_PROMPT_.
Within the records below, how many lines hold the word "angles"? Only the number should be returned.

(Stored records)
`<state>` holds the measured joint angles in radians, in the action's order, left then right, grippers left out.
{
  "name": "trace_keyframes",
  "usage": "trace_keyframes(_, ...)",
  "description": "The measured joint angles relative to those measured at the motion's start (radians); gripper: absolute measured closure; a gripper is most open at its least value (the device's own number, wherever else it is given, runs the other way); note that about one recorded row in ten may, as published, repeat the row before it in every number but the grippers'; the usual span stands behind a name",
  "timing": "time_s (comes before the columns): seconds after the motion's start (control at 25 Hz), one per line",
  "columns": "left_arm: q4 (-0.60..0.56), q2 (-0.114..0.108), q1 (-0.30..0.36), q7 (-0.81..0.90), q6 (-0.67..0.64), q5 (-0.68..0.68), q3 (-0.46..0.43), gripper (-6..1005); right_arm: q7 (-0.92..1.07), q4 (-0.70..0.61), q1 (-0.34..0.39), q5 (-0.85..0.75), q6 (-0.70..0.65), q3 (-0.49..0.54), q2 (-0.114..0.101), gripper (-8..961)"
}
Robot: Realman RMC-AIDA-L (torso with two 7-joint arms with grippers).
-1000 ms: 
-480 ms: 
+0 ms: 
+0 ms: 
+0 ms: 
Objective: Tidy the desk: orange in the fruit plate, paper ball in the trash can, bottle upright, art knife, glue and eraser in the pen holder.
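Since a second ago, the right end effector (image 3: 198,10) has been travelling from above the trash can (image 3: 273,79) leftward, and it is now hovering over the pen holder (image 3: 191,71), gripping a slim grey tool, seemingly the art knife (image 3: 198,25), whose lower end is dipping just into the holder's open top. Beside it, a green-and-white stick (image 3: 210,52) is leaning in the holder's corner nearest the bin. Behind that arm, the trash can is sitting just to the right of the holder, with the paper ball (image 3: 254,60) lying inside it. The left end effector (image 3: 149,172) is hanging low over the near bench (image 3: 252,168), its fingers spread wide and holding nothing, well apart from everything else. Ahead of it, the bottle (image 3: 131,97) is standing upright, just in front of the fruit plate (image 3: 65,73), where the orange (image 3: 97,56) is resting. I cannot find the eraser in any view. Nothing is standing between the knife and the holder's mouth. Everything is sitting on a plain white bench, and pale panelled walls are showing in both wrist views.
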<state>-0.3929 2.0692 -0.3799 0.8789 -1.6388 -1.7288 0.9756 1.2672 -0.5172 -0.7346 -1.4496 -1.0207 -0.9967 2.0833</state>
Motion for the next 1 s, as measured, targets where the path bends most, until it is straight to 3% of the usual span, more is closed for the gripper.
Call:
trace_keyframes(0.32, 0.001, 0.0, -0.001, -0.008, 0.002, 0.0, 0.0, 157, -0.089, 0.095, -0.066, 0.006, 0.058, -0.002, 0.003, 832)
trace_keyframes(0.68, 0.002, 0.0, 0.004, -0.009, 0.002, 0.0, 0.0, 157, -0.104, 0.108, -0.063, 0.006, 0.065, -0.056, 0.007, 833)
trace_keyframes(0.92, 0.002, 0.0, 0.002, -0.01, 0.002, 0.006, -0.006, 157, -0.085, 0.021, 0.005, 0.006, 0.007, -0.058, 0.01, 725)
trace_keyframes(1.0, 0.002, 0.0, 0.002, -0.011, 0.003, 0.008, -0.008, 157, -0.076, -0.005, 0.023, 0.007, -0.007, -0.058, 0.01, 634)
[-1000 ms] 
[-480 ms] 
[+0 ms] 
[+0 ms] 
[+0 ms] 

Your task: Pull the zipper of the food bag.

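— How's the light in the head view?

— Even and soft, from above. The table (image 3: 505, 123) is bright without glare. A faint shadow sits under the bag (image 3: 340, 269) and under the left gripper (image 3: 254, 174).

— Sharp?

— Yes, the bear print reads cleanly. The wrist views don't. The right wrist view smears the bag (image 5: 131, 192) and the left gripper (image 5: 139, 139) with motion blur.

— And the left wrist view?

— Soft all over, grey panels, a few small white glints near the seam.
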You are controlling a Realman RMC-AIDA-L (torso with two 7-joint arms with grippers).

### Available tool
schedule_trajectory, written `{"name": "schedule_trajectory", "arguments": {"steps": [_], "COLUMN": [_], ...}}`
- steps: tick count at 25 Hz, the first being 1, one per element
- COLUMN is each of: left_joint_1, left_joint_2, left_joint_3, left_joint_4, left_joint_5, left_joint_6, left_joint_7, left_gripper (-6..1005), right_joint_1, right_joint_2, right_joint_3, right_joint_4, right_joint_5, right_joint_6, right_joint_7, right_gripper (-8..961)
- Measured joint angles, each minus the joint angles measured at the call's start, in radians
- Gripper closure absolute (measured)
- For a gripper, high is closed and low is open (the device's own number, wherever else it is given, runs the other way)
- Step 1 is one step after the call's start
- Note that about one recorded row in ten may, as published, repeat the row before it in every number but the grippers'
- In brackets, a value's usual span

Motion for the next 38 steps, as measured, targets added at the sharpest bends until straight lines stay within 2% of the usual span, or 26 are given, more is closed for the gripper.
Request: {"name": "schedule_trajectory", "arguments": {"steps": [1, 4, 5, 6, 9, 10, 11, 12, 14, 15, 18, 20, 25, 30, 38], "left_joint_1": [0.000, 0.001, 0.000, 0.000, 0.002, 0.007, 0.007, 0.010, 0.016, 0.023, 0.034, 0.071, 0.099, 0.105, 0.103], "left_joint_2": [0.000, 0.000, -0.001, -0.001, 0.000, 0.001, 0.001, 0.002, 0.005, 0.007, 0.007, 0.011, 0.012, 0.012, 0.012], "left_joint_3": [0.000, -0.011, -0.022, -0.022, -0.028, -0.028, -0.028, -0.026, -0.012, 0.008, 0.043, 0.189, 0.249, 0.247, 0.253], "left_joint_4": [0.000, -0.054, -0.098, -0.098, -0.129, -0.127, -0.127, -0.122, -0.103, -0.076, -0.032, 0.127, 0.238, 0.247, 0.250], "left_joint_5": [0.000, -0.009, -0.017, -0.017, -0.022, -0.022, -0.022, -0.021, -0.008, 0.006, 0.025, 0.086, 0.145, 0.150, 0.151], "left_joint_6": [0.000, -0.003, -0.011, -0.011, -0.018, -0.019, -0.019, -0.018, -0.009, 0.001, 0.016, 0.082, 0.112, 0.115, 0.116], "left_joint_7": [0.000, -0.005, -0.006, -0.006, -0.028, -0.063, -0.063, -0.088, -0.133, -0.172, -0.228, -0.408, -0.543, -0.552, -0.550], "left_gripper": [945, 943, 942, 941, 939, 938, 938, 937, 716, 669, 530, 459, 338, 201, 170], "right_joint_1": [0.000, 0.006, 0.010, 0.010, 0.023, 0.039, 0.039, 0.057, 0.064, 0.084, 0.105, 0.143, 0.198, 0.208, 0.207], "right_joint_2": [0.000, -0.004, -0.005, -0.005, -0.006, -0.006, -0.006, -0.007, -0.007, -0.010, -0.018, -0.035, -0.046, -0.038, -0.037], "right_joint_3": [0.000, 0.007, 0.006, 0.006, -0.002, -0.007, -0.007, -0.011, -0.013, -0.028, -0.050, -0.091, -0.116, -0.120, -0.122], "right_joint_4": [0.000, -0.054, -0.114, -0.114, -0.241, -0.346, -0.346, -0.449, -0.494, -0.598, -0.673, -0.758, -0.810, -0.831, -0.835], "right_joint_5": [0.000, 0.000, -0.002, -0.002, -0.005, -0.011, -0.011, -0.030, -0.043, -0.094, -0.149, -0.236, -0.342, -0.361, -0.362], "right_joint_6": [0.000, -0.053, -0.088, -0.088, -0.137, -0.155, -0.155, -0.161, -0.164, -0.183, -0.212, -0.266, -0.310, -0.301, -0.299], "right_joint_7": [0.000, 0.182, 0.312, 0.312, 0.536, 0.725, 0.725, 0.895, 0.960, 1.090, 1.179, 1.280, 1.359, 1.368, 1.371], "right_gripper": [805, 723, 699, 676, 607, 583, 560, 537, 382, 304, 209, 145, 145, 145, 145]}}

_SOLUTION BELOW_.
3